■ YOUR GOAL:
Return only those lines of the listing that hold the word "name".

[[ THE DATA, beginning ]]

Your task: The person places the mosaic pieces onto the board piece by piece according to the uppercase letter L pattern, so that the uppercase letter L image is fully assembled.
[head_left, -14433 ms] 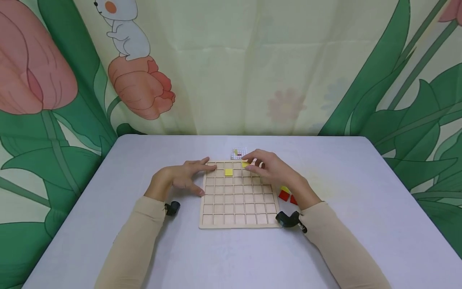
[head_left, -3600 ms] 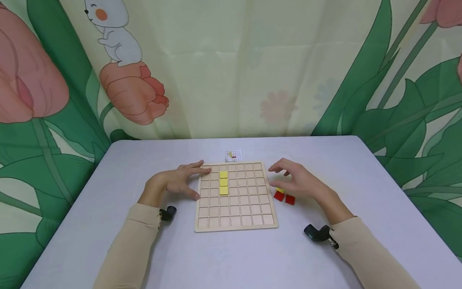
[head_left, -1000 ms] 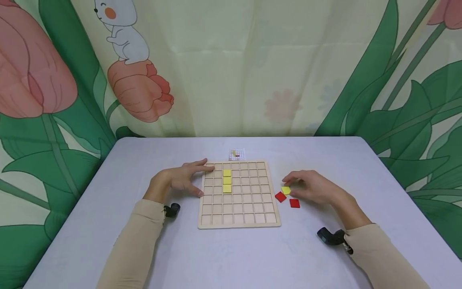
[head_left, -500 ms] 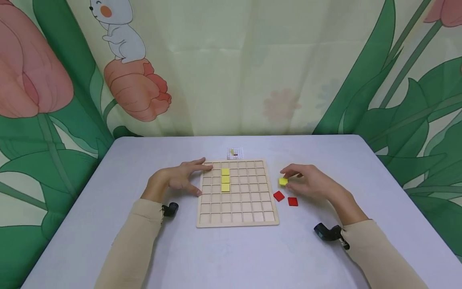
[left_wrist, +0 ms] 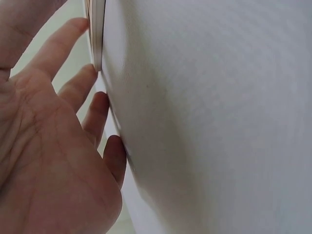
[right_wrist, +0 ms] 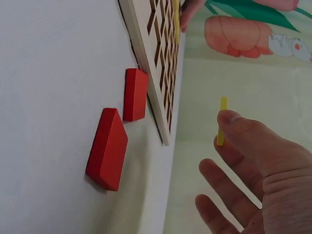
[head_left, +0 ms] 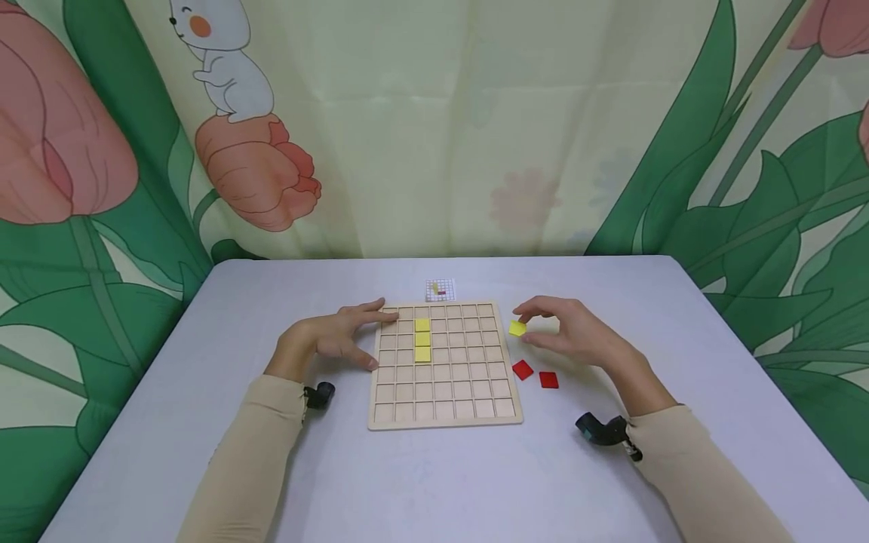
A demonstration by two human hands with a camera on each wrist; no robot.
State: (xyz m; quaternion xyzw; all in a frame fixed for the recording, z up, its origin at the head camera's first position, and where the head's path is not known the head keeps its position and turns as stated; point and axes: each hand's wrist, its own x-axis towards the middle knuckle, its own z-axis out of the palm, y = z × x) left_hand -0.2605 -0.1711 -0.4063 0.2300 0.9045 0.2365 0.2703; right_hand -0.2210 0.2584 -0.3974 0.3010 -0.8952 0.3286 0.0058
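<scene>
A wooden grid board [head_left: 468,392] lies on the table, with several small square cells. Three yellow square tiles [head_left: 422,339] sit in one column of it, near the top left. My left hand [head_left: 336,335] rests at the board's left edge, fingers spread; in the left wrist view the fingertips [left_wrist: 80,24] touch the board's side. Between thumb and index finger, my right hand [head_left: 577,328] pinches another yellow tile [head_left: 517,328], raised beside the board's right edge. The right wrist view shows this yellow tile [right_wrist: 223,103] edge-on, the other fingers loosely bent.
Two red tiles lie on the table right of the board: one red tile [head_left: 522,369] close to its edge, another red tile [head_left: 549,380] farther right. A small printed grid card [head_left: 440,289] lies behind the board. A patterned curtain [head_left: 407,151] hangs behind the white table [head_left: 434,483].
Over the last second my right hand has taken the yellow tile from beside the red ones, lifted it and moved left toward the board. My left hand stays put.
</scene>
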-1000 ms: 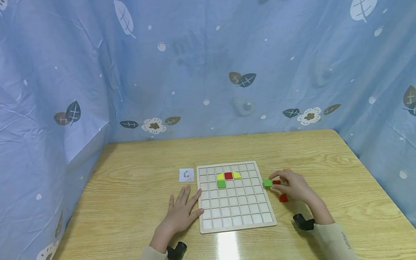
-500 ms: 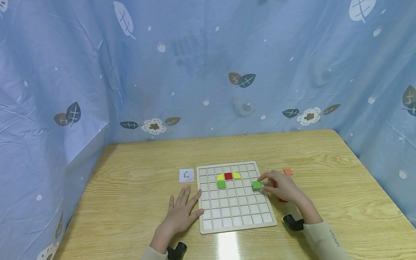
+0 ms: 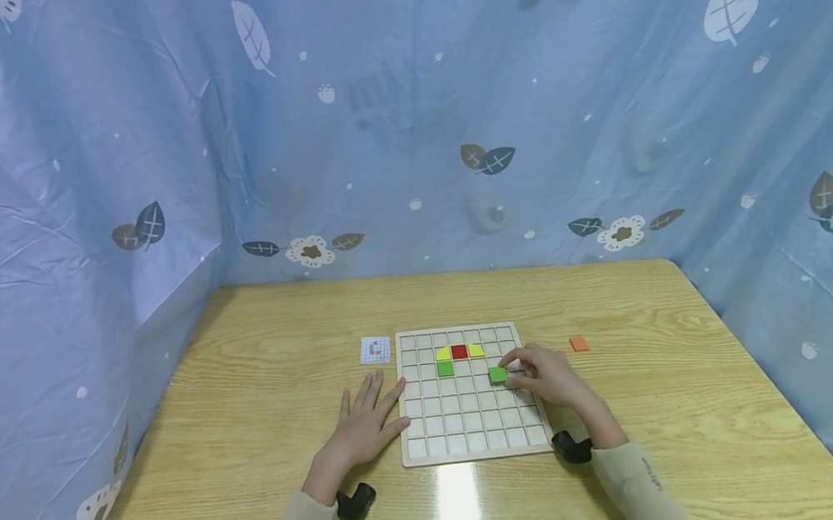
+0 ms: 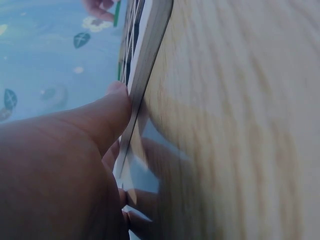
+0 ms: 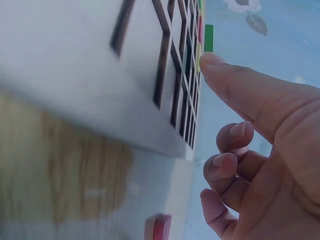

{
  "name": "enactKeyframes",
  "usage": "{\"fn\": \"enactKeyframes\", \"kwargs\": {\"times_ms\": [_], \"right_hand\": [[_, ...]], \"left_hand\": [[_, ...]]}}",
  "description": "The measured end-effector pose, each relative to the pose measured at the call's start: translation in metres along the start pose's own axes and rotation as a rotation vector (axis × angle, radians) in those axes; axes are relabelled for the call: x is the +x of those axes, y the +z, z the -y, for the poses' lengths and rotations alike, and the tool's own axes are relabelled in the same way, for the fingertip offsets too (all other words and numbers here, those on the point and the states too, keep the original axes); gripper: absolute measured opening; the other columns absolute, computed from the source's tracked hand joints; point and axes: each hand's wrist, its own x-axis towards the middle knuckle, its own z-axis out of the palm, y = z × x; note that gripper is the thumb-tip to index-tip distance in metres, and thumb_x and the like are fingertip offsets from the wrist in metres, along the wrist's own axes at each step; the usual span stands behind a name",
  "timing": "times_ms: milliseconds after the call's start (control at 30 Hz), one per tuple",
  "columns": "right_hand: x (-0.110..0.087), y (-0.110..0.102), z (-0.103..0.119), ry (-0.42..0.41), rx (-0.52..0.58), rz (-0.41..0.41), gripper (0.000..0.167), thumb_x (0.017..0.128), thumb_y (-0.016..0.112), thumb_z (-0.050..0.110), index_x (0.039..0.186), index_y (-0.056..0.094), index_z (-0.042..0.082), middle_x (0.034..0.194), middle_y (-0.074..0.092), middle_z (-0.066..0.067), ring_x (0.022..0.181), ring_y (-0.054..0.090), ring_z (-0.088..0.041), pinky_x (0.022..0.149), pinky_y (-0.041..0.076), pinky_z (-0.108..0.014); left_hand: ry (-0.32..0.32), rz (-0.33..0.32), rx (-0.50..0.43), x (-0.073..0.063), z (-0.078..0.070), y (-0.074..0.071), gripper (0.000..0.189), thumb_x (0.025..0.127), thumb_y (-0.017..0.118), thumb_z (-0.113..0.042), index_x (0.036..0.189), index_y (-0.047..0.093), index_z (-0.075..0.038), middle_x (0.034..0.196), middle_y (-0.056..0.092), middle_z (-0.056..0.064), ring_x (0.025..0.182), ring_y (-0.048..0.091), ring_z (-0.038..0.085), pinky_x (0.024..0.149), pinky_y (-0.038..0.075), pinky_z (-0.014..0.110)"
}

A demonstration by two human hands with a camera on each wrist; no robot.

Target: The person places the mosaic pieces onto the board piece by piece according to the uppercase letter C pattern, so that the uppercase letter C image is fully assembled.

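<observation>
My right hand (image 3: pixel 554 376) pinches a flat green square tile (image 3: pixel 498 374) between thumb and index finger, over the right half of a pale wooden grid board (image 3: pixel 481 456). In the right wrist view the green tile (image 5: pixel 209 38) stands out past the thumb tip, above the grid; the other fingers are curled. On the board sit a red square tile (image 3: pixel 459 352) between two yellow rounded tiles (image 3: pixel 475 350), and a green square tile (image 3: pixel 445 368) below the left one. My left hand (image 3: pixel 361 428) lies spread, fingertips and thumb at the board's left edge (image 4: pixel 152 45).
A small printed card (image 3: pixel 376 349) with a grid pattern lies left of the board. An orange tile (image 3: pixel 579 344) rests on the wooden table (image 3: pixel 668 370) to the right. A red piece (image 5: pixel 160 228) shows beside the board in the right wrist view. A blue patterned curtain (image 3: pixel 404 127) surrounds the table.
My right hand has carried the green tile leftward from beside the board to over its right half. The orange tile is uncovered; the red pieces are hidden in the head view. My left hand stays put.
</observation>
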Motion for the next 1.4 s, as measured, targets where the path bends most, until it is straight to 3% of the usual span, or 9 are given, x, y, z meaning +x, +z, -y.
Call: {"fn": "enactKeyframes", "kwargs": {"times_ms": [600, 867, 1400], "right_hand": [[0.014, 0.018, 0.027, -0.036, -0.014, 0.036, 0.021, 0.079, 0.074, 0.024, 0.099, 0.067, 0.021, 0.069, 0.045, -0.001, 0.062, 0.035, -0.011, 0.059, 0.023, -0.025], [0.022, 0.027, 0.036, -0.050, -0.019, 0.046, 0.022, 0.078, 0.075, 0.023, 0.098, 0.068, 0.021, 0.070, 0.046, 0.001, 0.063, 0.036, -0.011, 0.061, 0.024, -0.027], [0.031, 0.039, 0.054, -0.003, -0.036, 0.076, 0.022, 0.075, 0.077, 0.025, 0.096, 0.069, 0.023, 0.073, 0.048, 0.000, 0.067, 0.037, -0.012, 0.065, 0.022, -0.032]], "left_hand": [[-0.021, 0.012, 0.045, 0.001, -0.003, -0.003, 0.059, 0.096, 0.043, -0.044, 0.147, 0.027, -0.021, 0.154, 0.010, 0.017, 0.142, 0.005, 0.035, 0.108, 0.000, 0.063], [-0.010, 0.006, 0.021, -0.001, -0.004, -0.003, 0.059, 0.095, 0.045, -0.042, 0.147, 0.028, -0.018, 0.154, 0.012, 0.019, 0.142, 0.006, 0.038, 0.107, 0.000, 0.064], [-0.004, -0.002, 0.003, 0.001, 0.001, 0.001, 0.060, 0.095, 0.045, -0.044, 0.147, 0.027, -0.020, 0.154, 0.010, 0.018, 0.142, 0.005, 0.037, 0.108, -0.001, 0.064]]}}
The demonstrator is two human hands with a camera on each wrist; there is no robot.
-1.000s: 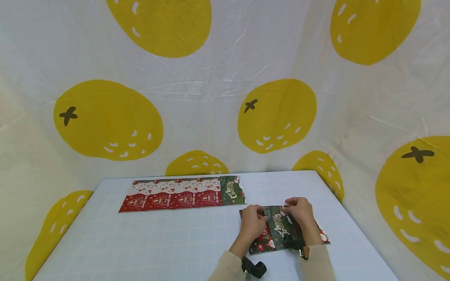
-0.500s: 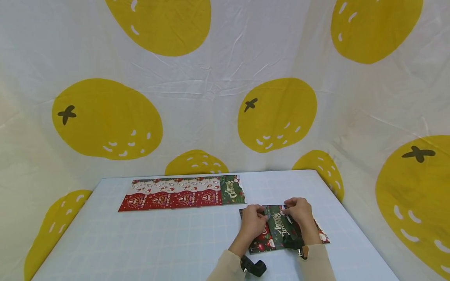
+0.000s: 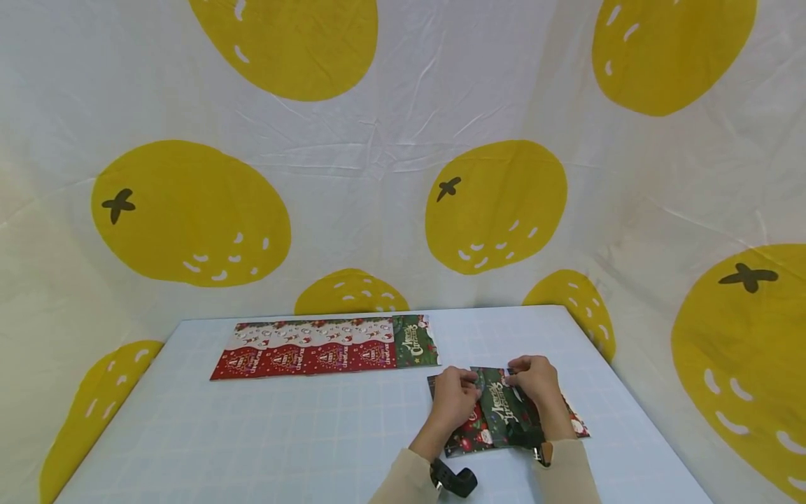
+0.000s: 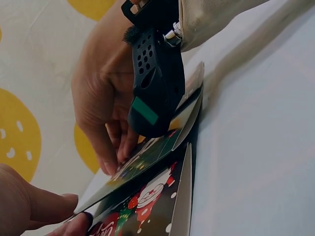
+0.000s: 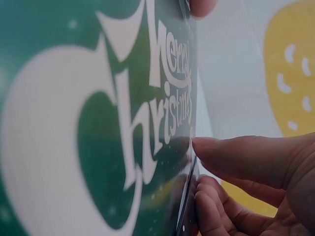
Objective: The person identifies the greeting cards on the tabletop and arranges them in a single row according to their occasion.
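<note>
A green "Merry Christmas" card (image 3: 501, 407) is held by both hands above other Christmas cards at the table's right. My left hand (image 3: 452, 397) pinches its upper left edge; the left wrist view shows thumb and finger of that left hand (image 4: 32, 209) closed on the edge. My right hand (image 3: 537, 378) grips the upper right edge, with the thumb (image 5: 231, 155) on the printed face and fingers behind in the right wrist view. A dark red card with a Santa print (image 3: 469, 435) lies under the left side. Another card's corner (image 3: 576, 423) shows at right, mostly hidden.
Along the back of the pale table (image 3: 252, 434) lies a row of several red-and-white Christmas cards (image 3: 327, 348), with a green Christmas card (image 3: 415, 341) at its right end. A white curtain with yellow fruit prints (image 3: 371, 210) hangs behind the table.
Both hands keep their hold at the card's upper edges and have hardly moved. The head view shifts very slightly.
</note>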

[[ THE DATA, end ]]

■ ANSWER TO THIS TASK:
  "name": "enactKeyframes",
  "description": "The measured end-effector pose, each relative to the pose measured at the call's start: translation in metres along the start pose's own axes and rotation as a rotation vector (axis × angle, radians) in those axes; axes are relabelled for the call: x is the +x of those axes, y the +z, z the -y, for the poses' lengths and rotations alike, and the tool's own axes are relabelled in the same way, for the fingertip offsets too (all other words and numbers here, those on the point and the states too, keep the original axes); gripper: absolute measured opening; the other columns absolute, computed from the source's tracked hand joints; point and axes: each hand's wrist, its own x-axis towards the middle knuckle, its own z-axis out of the palm, y = z × x; note that gripper is the thumb-tip to index-tip distance in metres, and thumb_x and the like are fingertip offsets from the wrist in metres, along the wrist's own axes at each step; the usual span stands behind a name",

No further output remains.